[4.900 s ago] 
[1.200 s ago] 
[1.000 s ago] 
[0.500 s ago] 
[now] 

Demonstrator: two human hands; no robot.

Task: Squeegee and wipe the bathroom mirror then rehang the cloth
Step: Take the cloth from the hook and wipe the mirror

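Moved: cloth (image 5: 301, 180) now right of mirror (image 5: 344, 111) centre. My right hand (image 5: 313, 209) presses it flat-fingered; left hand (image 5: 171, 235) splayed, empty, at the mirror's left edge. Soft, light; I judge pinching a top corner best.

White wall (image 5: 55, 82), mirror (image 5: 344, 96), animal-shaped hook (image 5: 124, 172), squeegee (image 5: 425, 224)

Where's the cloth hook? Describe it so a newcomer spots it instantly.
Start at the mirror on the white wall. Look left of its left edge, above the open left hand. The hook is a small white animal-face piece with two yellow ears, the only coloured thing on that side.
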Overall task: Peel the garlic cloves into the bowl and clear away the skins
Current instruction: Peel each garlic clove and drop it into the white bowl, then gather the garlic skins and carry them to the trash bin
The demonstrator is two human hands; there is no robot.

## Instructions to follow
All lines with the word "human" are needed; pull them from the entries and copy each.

## Expected output
Demonstrator: two human hands; no robot.
The demonstrator is two human hands; there is no robot.

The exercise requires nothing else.